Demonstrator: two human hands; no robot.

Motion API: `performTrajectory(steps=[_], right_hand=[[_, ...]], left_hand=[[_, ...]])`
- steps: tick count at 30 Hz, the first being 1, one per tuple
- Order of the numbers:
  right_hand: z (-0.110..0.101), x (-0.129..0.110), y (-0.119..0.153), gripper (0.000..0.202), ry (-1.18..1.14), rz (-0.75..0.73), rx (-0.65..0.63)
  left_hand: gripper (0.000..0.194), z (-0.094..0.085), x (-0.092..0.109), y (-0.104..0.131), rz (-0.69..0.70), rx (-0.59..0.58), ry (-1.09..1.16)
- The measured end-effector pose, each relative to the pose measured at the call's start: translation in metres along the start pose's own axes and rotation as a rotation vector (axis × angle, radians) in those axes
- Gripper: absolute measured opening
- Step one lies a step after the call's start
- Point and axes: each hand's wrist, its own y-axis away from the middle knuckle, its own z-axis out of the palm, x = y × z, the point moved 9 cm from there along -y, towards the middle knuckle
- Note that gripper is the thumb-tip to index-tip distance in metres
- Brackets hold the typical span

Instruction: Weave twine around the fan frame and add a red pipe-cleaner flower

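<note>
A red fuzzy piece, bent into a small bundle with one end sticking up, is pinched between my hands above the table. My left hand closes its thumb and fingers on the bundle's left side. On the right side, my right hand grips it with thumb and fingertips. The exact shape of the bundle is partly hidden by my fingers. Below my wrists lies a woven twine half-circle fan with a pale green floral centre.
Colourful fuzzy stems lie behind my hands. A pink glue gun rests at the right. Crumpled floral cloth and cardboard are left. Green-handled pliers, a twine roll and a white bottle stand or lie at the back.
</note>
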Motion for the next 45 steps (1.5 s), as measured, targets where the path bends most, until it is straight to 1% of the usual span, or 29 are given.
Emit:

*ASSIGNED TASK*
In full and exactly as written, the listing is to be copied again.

*PROBLEM SOLUTION*
Demonstrator: two human hands; no robot.

Motion API: `performTrajectory(steps=[_], right_hand=[[_, ...]], left_hand=[[_, ...]])`
- steps: tick count at 30 Hz, the first being 1, one per tuple
- Order of the numbers:
  right_hand: z (-0.110..0.101), x (-0.129..0.110), y (-0.119..0.153), gripper (0.000..0.202), ry (-1.18..1.14), rz (-0.75..0.73), rx (-0.65..0.63)
  left_hand: gripper (0.000..0.194), z (-0.094..0.085), x (-0.092..0.109), y (-0.104..0.131), rz (-0.69..0.70), rx (-0.59..0.58), ry (-1.09..1.16)
- The measured end-effector pose, each relative to the pose measured at the call's start: translation in metres along the start pose's own axes and rotation as a rotation vector (axis × angle, radians) in those axes
- Gripper: absolute measured opening
- Step one lies a step after the call's start
- Point and axes: each hand's wrist, its own y-axis away from the middle knuckle, its own z-axis out of the palm, x = y × z, the point moved 9 cm from there along -y, towards the middle knuckle
- Note that gripper is the thumb-tip to index-tip distance in metres
- Brackets hold the typical span

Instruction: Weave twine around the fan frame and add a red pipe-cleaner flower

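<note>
A red fuzzy piece, bent into a small bundle with one end sticking up, is pinched between my hands above the table. My left hand closes its thumb and fingers on the bundle's left side. On the right side, my right hand grips it with thumb and fingertips. The exact shape of the bundle is partly hidden by my fingers. Below my wrists lies a woven twine half-circle fan with a pale green floral centre.
Colourful fuzzy stems lie behind my hands. A pink glue gun rests at the right. Crumpled floral cloth and cardboard are left. Green-handled pliers, a twine roll and a white bottle stand or lie at the back.
</note>
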Motion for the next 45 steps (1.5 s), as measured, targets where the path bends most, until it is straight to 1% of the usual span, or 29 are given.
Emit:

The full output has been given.